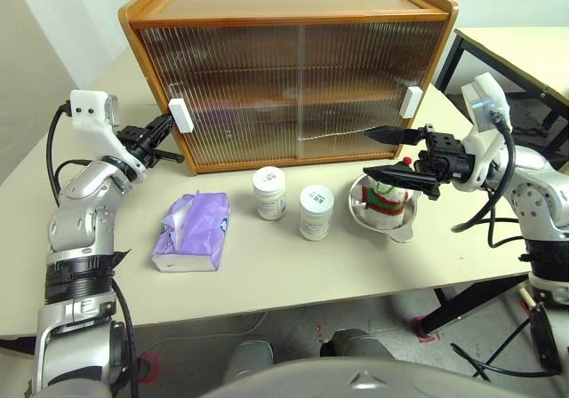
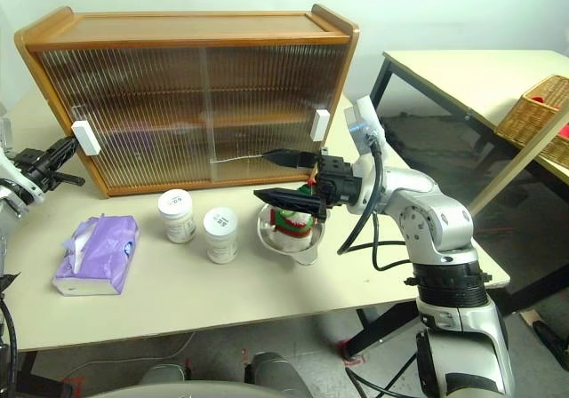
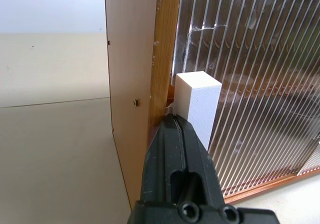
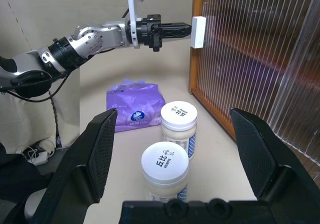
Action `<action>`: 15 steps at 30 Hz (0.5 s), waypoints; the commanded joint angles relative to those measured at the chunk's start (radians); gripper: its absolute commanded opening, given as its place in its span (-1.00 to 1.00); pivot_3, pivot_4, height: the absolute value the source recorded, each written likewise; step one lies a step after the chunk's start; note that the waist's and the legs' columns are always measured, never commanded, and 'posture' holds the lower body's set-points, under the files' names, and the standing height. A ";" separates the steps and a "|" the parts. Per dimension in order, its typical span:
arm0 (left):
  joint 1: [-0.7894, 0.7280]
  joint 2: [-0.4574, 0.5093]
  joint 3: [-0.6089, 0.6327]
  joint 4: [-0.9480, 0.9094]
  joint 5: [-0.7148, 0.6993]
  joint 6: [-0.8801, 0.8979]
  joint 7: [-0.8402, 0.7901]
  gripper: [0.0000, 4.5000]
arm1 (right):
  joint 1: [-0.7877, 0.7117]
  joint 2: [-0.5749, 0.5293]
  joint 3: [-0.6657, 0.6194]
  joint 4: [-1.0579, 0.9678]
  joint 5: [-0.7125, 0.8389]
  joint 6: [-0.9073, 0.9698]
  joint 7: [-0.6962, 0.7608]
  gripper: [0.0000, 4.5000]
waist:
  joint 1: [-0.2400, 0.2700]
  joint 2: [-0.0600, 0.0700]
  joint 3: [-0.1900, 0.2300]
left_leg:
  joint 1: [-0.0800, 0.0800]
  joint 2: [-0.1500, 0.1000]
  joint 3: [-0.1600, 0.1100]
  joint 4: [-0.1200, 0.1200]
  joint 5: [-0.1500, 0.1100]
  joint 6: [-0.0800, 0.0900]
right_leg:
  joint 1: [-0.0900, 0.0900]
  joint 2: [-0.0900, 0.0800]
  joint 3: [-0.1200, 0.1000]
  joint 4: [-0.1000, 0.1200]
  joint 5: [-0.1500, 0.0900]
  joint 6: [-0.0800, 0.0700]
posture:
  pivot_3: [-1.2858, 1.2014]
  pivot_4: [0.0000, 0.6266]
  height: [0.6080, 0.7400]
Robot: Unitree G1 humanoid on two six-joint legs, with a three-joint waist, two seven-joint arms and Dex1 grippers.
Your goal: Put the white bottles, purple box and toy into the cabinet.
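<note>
Both ribbed sliding doors drawn across the cabinet (image 1: 293, 78), left gripper (image 3: 176, 121) pressed together at the left white handle (image 1: 181, 115), right gripper (image 1: 391, 152) spread wide above the steel bowl (image 1: 387, 211) cradling the toy (image 1: 388, 195), two white bottles (image 1: 269, 193) and crumpled purple box (image 1: 191, 231) on the table (image 1: 293, 265) out front

Glossy wooden cabinet (image 1: 267, 7), ribbed translucent doors (image 1: 267, 87); shiny steel bowl (image 1: 404, 225).
</note>
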 commanded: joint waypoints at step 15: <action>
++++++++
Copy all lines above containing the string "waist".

Action `<action>`: 15 steps at 30 Hz (0.5 s), waypoints; the commanded joint angles relative to those measured at the chunk's start (radians); gripper: its absolute commanded opening, given as its place in its span (-1.00 to 1.00); pivot_3, pivot_4, height: the absolute value the source recorded, each written likewise; step one lies a step after the chunk's start; note that the waist's and the legs' columns are always measured, never commanded, and 'posture' holds the lower body's set-points, under the files' names, and the standing height. A ";" separates the steps and a "|" the parts. Per dimension in order, its typical span:
waist:
Robot: Unitree G1 humanoid on two six-joint legs, with a three-joint waist, two seven-joint arms and Dex1 grippers.

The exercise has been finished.